Like right now, for example. Gaila's fresh off the shuttle, where she'd done a lot of thinking, and Nyota is completely absorbed in her PADD, a little frown scrunching her forehead. This despite the fact that they just returned from break; Gaila had literally just walked in the door, and Nyota had only said "Hi" and went straight back to whatever she was working on. Honestly. The semester hasn't even started yet, technically speaking.
"Hi yourself," Gaila says in reply, and strips out of her civilian clothes, flopping on the bed and rolling in the covers. Synthetic cotton is a wonderful thing, almost comparable to Orion silks; she relishes it every time she lies down. She waits much more patiently than she thinks is necessary for Nyota to speak, adhering to Terran custom, but her patience can only last so long.
"Wait until you hear about my summer," she prompts, and grins broadly at Nyota when the other woman glances up. Nyota's got a sparkle in her eye, clearly seeing right through Gaila's admittedly heavy-handed nudge.
"Can it wait until I'm done reading this?" she asks, with the tilted head and wide eyes that half the gynecophilic cadets drool over. If they had Gaila's sense of smell, they'd know Nyota only wears that face when she's teasing, kindly or not. They'd also probably be inclined to throw a pillow at her, as Gaila chooses to do.
"Hey - oof!" Gaila's aim is excellent; she hits Nyota in the face. Luckily, pillows are seldom dangerous objects to go flying across the room.
"I was taught in cultural studies that it was considered rude among humans to ignore their friends when they're talking," she says primly over Nyota's chortles. "Now give me back my pillow."
"Come and get it," Nyota taunts, and then quickly tosses it back as Gaila moves to make good on her promise, fangs out and scent playful. "Oh, fine, you win. I'm not in the mood to wrestle. How was your summer?"
"Oh, it was great!" Gaila says, leaping on the opening. "First I went to Colombia with this cadet I met in the greenhouses - he wanted to collect botanical samples - and we had such an adventure getting there, you have no idea, because see, first he had to go all the way out to DS2 to have an interview with some ethnobotanist so we could go into the rainforest - "
Gaila's made leaps and strides in her Standard pronunciation and vocabulary over the past few years, and she's developed a tendency to babble. Luckily, Nyota indulges her. Even if that means listening to ten minutes of her every sexual act and mountain climbing adventure (occasionally simultaneously) conducted within the past six weeks.
" - and then, after we bribed the border guard to let Hikaru through with his sword, I found us a cargo ship and talked the captain into taking us back into Federation space. It sounds dangerous, but trust me, I've seen worse! The best parts were by far the fucking. Hikaru is amazing, Nyota, and he was perfectly fine with the - " She falters momentarily, trying to remember the idiom. " - the no-strings-attached agreement. You really should try him sometime, I bet he'd love you, and you need to get rid of all that sexual energy."

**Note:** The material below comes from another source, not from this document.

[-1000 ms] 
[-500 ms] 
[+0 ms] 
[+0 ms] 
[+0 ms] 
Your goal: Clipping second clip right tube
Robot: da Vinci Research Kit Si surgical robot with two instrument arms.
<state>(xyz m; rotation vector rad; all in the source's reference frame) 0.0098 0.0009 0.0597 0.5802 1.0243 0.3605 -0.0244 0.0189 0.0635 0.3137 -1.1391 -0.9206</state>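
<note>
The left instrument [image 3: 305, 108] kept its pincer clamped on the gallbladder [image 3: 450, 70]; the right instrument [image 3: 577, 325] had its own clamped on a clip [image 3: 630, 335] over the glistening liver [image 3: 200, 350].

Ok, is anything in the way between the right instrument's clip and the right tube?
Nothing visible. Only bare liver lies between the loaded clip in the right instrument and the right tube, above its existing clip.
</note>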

"Uh - " Nyota lets out a brief snort, which Gaila has learned is her you're-ridiculous-sometimes-but-I-love-you-anyway noise. She'd gone back to her PADD midway through Gaila's recitation, but paid at least enough attention to be mildly titillated at her recounting of a memorable tryst on Risa. "I'll keep that in mind. My summer was great, too; I went back to Kisumu for my eldest sister's wedding."
Monogamy! Gaila thinks privately, still slightly appalled at the concept. She can imagine binding herself permanently to three or four people, perhaps, maybe even two, if they provided enough variety in both appearance and appetite, but just one lover, forever? She would go crazy with trying to contain herself. Still, she can't say that sort of thing out loud; Nyota would understand, but it's still rude.
"Wow," she says instead, attempting to sound congratulatory instead of astounded. "That's amazing!" Then she pauses, noting the way Nyota ducks her head, almost shyly, and the sudden shift in her scent. "Wait a second - you had sex with someone!"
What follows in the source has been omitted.